Five or six days a week while the breakfast dishes were being washed by my mother and dried by my father, the Mixmaster would be whirring on the pink Laminex table, whipping up a sponge for morning tea. This cake was filled with homemade apricot jam and whipped cream and taken out to whoever happened to be visiting or working on the farm. My parents sat on boxes under a cedar tree and everyone came and joined in. Sometimes it was just my brothers and them and sometimes there were three or four
others. The sponge, which was made in two tins, was almost finished by the time the tray was brought back into the kitchen. The rest was used for afternoon tea with biscuits made in long sausage-shaped lines on trays. The mixture for these (which had chicken dripping fat in it in lieu of butter because it was cheaper) was forced through a silver extruder that made a star shape of them. There was a lot of vanilla essence in these elegant, crisp little biscuits and they were kept in a big tin, which was filled every week.

When I think of my father’s heart disease and calculate the cholesterol in just the morning and afternoon teas he ate for many years, it isn’t surprising he died at sixty. But nobody knew anything then about the effects of animal fat or, if they did, it had not reached my mother, who would have done anything at all to save her husband. We lived with animals and we used their produce daily. If only we had been market gardeners! But my mother was German, not Chinese, and it was animals that she and my brothers liked. (Although my father’s only brother, Doug, and he were found, when they were about ten and twelve, hawking fruit they had gathered from neighbours in a wheelbarrow around the streets. This was firmly stopped by their mother, who laughingly told the story to me years later. But something must have stuck, because Doug ended up with a fruit shop and his son Rob still owns it.)
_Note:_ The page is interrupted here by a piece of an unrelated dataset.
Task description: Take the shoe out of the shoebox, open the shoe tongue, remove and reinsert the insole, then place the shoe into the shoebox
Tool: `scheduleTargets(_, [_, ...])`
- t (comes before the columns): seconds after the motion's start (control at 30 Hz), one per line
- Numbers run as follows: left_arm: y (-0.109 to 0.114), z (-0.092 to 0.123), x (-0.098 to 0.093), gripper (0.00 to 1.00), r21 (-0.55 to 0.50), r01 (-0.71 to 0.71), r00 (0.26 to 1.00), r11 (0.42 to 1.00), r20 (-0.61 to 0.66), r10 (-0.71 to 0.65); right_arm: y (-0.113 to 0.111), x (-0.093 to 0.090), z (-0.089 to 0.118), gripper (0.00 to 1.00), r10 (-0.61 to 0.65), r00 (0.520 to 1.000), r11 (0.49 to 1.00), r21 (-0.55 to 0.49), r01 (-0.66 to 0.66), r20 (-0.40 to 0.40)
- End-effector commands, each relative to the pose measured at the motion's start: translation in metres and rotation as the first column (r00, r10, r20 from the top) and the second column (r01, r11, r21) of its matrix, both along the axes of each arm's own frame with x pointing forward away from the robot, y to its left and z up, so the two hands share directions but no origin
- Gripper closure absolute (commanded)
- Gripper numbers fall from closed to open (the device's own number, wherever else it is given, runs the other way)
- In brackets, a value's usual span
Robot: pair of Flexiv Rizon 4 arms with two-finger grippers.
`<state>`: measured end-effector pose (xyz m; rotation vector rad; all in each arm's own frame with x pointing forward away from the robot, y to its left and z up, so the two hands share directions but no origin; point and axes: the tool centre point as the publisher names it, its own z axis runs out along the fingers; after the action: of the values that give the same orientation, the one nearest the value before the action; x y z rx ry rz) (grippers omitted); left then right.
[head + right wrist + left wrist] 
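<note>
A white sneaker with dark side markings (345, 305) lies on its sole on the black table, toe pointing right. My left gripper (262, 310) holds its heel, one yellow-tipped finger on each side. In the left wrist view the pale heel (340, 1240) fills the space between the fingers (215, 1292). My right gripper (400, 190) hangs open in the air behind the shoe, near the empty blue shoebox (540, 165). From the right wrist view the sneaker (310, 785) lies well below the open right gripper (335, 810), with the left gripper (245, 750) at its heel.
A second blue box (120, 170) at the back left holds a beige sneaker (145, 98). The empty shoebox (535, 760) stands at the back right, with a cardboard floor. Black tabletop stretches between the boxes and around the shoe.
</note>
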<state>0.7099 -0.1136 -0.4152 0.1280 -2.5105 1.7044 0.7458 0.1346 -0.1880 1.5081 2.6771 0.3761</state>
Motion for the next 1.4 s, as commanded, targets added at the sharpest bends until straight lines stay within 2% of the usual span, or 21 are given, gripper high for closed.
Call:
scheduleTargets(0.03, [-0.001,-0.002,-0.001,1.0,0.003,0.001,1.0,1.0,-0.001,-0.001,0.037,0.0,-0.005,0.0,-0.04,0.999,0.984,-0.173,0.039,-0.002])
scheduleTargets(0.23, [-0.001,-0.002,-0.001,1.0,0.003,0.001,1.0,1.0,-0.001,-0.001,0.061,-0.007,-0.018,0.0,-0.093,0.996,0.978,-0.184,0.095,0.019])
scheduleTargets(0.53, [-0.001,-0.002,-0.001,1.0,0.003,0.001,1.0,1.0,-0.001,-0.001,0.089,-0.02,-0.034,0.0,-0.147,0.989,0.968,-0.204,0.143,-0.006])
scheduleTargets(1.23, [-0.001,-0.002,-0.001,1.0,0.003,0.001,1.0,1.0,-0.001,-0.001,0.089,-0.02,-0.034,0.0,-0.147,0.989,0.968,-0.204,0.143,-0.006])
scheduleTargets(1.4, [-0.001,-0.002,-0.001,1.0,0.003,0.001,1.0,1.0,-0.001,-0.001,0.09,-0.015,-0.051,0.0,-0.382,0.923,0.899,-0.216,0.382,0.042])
My mother’s attitude to food was, I think, inherited from Granny. In our house, food mattered; but not so much to
our father, who, my mother said, was reared mainly on jelly. In fact, it is hard to imagine Nanna Brinkworth cooking anything at all except toast and eggs. The food we had – its quality, its quantity, its taste, its lavishness, its availability, its use for hospitality, its economy, its freshness and its ability to nourish and comfort – was important to the five of us. My brothers are cooks. They have pantries full of preserves that they have made. Tucker has a room-sized freezer. To enter it, you must step over a frozen shark. The walls are lined with shelves of wild duck and there are kilos of venison, beef and other unnamed things.

The last time I opened the door, the cool-room had a side of venison hanging on a hook. (Where was the other half?) There was a haunch of beef hanging, too. Who are these meat-eaters? His friends, that’s who, and the duck shooters who come by the hundreds in the shooting season. Meat-eaters, all.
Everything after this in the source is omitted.